▸ **Aim of the task**
Where a line in the material below has the string "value", please report it.

══ Exercise data

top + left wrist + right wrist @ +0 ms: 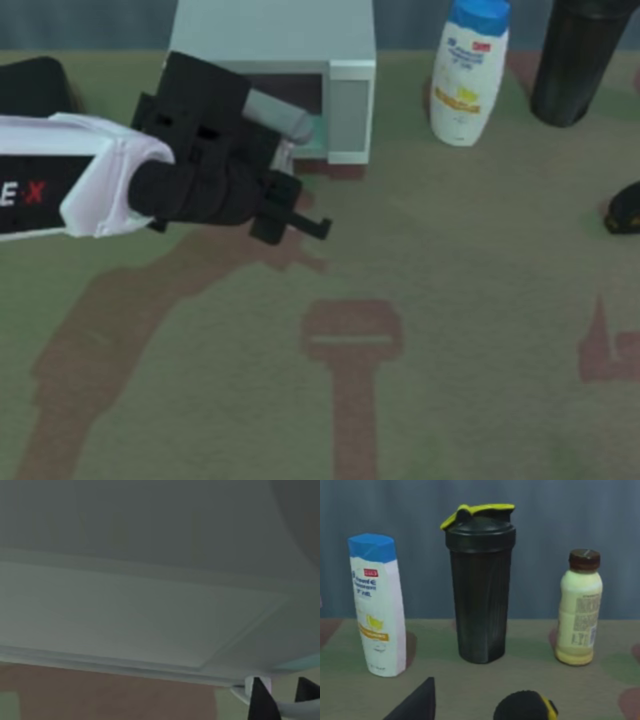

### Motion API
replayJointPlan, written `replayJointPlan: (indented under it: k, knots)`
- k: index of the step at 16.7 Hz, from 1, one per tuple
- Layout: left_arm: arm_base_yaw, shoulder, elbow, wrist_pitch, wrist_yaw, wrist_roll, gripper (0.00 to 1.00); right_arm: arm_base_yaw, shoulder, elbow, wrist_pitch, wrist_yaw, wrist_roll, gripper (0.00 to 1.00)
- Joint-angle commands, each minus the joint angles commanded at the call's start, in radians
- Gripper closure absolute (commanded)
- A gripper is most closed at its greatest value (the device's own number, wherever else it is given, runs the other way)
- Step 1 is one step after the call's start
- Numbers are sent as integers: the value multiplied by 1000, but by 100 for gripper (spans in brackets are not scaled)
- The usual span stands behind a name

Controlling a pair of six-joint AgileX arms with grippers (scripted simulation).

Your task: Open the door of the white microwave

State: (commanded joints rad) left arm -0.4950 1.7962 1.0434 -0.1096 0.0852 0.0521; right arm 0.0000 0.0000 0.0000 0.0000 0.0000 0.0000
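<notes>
The white microwave stands at the back of the table, left of centre. Its door is swung partly out, so the dark cavity and pale teal floor show. In the top view my left arm covers most of the door. My left gripper is in front of the microwave. In the left wrist view the door fills the picture, and my left gripper has its black fingertips on either side of the grey handle bar. My right gripper is parked off to the right, with one fingertip showing.
A white blue-capped bottle stands right of the microwave, with a black shaker cup beyond it. The right wrist view also shows a pale yellow bottle. A small black and yellow object lies at the right edge.
</notes>
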Motion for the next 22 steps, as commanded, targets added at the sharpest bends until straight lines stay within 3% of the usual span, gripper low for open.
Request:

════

▸ **Answer to this task**
- A gripper is most closed at its greatest value (the device's own number, wherever else it is given, runs the other way)
- Numbers are sent as integers: the value multiplied by 1000, but by 100 for gripper (spans in brackets are not scaled)

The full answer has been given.